To make room for Thornton on the roster, the Red Sox optioned right-hander Brayan Villarreal back to Triple-A Pawtucket.

After being traded to the Red Sox just before the All-Star break, the last thing Thornton wanted was to have to miss time due to an injury.

"I've been a glorified cheerleader on the bench," said Thornton. "It's hard for me to be on the disabled list. I don't enjoy it. I was disappointed when it happened, but I'm very excited now that I'm going to be available tonight and hopefully available for the rest of the season."

Thornton no longer feels any effects of the injury.

"Great, I feel good," Thornton said. "I threw a simulated game on Friday and had no limitations, no problems afterward, no problem the next day. That was the big test -- amping up the intensity and repetitions and then how I felt the next day. I cleared both of those hurdles."

Dempster making the most of his suspension

NYY@BOS: Dempster on his performance, hitting A-Rod

LOS ANGELES -- Red Sox right-hander Ryan Dempster served the final game of his five-game suspension on Sunday, and he is looking forward to taking the ball against the White Sox on Friday night at Fenway Park.
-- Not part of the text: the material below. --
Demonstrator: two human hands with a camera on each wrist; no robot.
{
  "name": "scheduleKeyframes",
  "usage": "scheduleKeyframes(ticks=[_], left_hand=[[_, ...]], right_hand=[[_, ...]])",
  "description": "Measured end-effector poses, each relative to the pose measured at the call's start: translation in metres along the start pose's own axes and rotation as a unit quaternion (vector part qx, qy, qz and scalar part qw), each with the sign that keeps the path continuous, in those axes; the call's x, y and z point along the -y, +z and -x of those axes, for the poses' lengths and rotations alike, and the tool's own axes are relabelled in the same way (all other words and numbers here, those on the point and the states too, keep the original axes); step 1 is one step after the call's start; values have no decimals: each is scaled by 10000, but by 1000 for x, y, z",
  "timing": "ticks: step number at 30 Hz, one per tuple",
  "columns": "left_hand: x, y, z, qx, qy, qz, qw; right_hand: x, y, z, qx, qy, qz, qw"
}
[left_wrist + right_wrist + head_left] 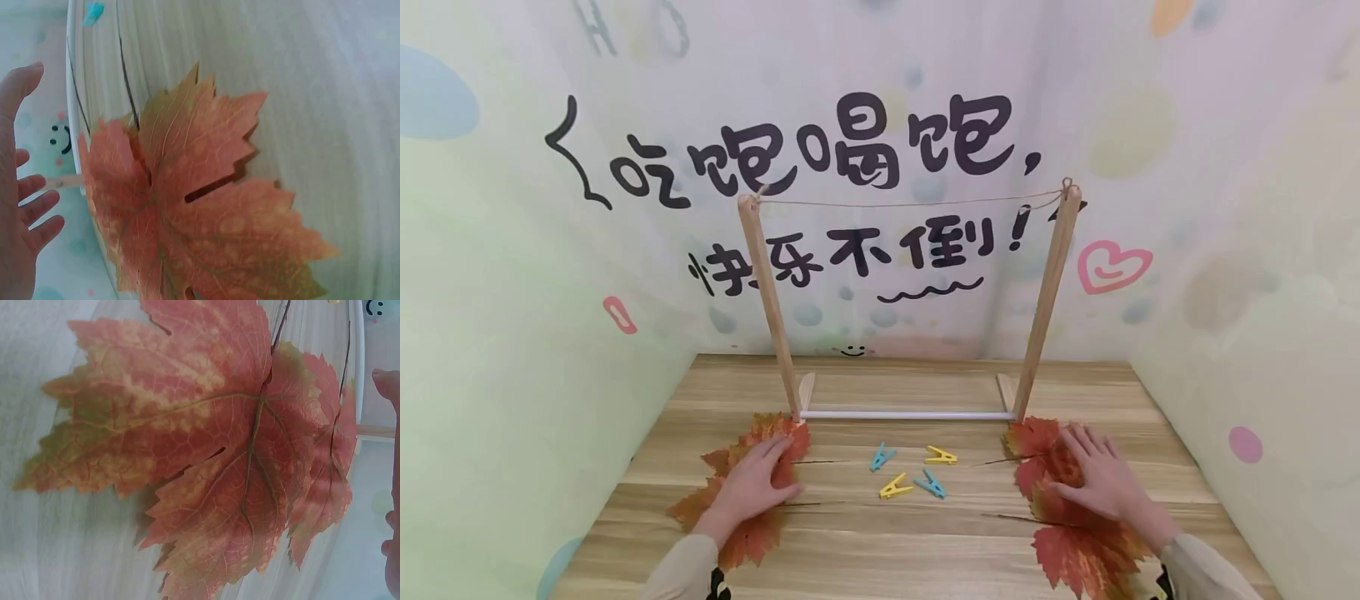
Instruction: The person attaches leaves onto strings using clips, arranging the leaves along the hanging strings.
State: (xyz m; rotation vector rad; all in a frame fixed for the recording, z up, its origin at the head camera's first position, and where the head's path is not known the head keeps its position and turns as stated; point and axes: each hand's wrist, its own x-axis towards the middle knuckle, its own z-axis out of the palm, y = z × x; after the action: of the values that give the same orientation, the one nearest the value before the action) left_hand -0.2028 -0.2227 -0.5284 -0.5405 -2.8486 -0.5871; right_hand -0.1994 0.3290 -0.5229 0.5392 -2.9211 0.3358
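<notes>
My left hand (pixel 756 483) is spread over red-orange artificial maple leaves (pixel 752 533) on the left of the table, its fingers relaxed. On the right, my right hand (pixel 1105 479) lies over a second group of maple leaves (pixel 1075 558), fingers extended. Thin dark stems from both groups point toward the middle. In the left wrist view a large leaf (pixel 219 225) lies below the left hand (pixel 25 212), whose fingers hold nothing. The right wrist view has overlapping leaves (pixel 206 425), with part of the right hand (pixel 390 487) at the edge.
Between the leaves lie blue clothespins (pixel 932 483) and yellow clothespins (pixel 896 487). Behind them stands a frame with two wooden posts (pixel 1049 292), a white rod (pixel 906 415) low down and a string (pixel 880 205) tied across the top. Printed walls enclose the wooden table (pixel 895 558).
</notes>
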Motion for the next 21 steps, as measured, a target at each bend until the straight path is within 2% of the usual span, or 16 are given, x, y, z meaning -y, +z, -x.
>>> scheduleKeyframes(ticks=[7,10,16,21], left_hand=[[-11,2,3,160,-152,351,9991],[-12,5,4,29,-101,471,9988],[-14,10,5,147,-142,727,9971],[-16,14,6,105,20,888,9960]], right_hand=[[9,0,-2,-105,-203,-197,9995],[16,0,-4,-170,-252,-422,9986],[34,4,-11,-178,-156,-899,9957],[51,9,-17,-278,-232,-1124,9930]])
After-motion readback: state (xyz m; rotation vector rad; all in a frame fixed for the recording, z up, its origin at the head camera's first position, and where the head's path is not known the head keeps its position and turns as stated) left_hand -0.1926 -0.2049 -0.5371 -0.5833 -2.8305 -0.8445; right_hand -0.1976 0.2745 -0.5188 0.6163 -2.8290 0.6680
Considering that Dempster has struggled of late, he hopes that down time will help him get ready for a strong finish.

"My arm is probably benefiting from it," Dempster said. "There's a silver lining in everything. I'm not 26 anymore, I'm 36, so this little bit of a rest is probably good for my arm."

In the meantime, Dempster is still staying sharp. He threw what he estimated to be an 80-pitch bullpen session on Saturday.

"I did everything like I would to warm up before the game, pregame, all that kind of stuff," said Dempster. "I'll just keep throwing good bullpens or flatground and stay sharp."

Over his last seven starts, Dempster is 1-1 with a 6.81 ERA. He said that health has not been an issue.

"Just experiencing poor location of my pitcher's arm. Been working on trying to fix that," quipped Dempster. "I have to do my job and I have to do a better job than I've done the last few times out, other than the start in Toronto."

Dempster was suspended for hitting Alex Rodriguez after three other pitches that were inside to the Yankees slugger.

David Ortiz was critical of Dempster because he felt the incident gave the Yankees added motivation in a comeback win.

Dempster said he has no issue with Ortiz.

"He has his opinion and it's his right to have every part of his opinion. This is his team," Dempster said. "I'm sure he was probably a little frustrated with how everything happened, and that's OK. We joked about it. We're totally cool."

Worth noting

• Red Sox right-hander Jake Peavy turned his 300th start into a good cause on Sunday night. Peavy pledged to donate $300 to the cancer-fighting Jimmy Fund for every strikeout (both teams) in Sunday's game. Peavy set up the donation in tribute to his grandmother, Dama Lolley, and former Padres bullpen coach Darrel Akerfelds, who both lost battles with cancer.

• With the Red Sox short on righties in the bullpen, Farrell said he had no hesitation to use rookie Brandon Workman in crucial setup situations.

"In a short amount of time, he's earned that trust and yet there's trust in a number of guys down there," Farrell said. "He's looked upon not as a multi-inning guy just to bridge to a setup guy. There's trust to have in some tight spots."

• It was only fitting that the Red Sox and Dodgers were facing off on Sunday night, considering it was the one-year anniversary of the blockbuster trade that sent Adrian Gonzalez, Carl Crawford, Josh Beckett and Nick Punto to Los Angeles. That trade enabled the Red Sox to unload nearly $260 million of salary, helping the team set up its turnaround for both this season and perhaps the future.